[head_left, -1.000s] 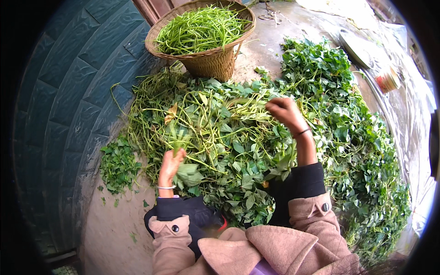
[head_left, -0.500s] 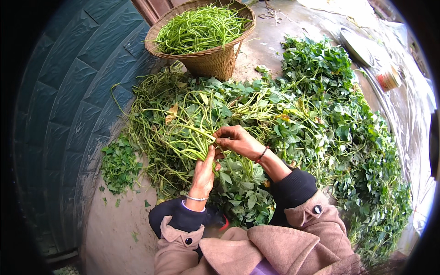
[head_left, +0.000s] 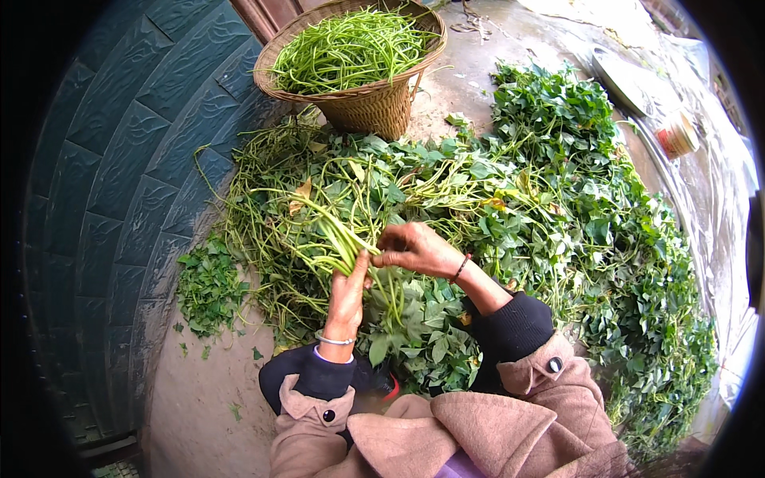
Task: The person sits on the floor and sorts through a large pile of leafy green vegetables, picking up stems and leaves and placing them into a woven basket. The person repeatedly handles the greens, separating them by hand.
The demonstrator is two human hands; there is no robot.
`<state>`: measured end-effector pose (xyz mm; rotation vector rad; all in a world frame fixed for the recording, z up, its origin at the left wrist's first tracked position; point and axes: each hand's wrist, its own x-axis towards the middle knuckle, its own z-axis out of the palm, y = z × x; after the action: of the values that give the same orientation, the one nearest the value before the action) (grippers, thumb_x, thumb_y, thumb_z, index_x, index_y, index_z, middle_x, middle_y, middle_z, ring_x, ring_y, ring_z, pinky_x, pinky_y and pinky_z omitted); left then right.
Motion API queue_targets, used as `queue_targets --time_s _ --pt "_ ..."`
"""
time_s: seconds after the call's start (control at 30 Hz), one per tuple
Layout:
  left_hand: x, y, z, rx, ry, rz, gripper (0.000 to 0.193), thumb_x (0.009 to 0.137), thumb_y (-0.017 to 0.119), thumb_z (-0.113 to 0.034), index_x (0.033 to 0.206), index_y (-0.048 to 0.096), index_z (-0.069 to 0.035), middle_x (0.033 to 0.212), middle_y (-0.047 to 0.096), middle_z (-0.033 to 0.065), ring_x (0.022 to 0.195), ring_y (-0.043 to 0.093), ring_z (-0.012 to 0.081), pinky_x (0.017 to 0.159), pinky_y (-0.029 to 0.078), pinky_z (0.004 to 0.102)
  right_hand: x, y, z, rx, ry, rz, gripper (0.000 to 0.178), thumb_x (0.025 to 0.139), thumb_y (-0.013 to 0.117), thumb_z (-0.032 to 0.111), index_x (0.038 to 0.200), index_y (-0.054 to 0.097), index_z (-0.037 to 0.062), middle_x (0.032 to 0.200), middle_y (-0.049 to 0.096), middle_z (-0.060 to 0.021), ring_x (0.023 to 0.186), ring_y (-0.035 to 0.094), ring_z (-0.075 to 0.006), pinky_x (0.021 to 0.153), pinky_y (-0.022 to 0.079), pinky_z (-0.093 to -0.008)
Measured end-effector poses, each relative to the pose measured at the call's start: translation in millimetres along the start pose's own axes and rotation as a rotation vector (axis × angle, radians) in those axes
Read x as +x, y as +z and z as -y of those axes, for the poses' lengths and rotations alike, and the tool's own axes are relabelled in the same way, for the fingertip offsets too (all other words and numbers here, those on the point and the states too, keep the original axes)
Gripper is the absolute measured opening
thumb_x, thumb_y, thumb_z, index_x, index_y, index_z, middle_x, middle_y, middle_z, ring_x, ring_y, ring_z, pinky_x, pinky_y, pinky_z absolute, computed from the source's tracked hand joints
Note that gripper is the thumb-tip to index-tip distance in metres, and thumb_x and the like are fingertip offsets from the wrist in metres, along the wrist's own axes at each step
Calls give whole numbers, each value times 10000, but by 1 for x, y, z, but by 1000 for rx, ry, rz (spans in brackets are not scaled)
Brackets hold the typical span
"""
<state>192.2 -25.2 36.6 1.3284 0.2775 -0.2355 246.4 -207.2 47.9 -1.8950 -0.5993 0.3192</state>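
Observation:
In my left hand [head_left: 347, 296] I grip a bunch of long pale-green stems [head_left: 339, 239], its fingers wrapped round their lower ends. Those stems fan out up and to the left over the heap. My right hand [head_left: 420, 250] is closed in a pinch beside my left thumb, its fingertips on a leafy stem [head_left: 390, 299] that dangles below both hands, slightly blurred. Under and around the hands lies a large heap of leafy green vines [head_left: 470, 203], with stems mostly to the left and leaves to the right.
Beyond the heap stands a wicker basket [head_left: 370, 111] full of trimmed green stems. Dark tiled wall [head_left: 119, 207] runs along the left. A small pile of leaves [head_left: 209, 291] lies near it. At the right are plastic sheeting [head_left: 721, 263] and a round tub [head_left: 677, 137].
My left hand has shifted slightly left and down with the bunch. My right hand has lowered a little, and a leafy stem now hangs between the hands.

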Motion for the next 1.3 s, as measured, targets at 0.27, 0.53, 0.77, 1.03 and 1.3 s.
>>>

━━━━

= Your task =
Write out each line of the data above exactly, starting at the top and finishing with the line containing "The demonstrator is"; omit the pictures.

= Answer space =
[head_left, -1.000s] 
[head_left, -0.500s] 
[head_left, +0.000s] 
Task: The person sits on the floor and sorts through a large pile of leafy green vegetables, picking up stems and leaves and placing them into a woven basket. The person repeatedly handles the greens, separating them by hand.
The demonstrator is two human hands; there is no robot.

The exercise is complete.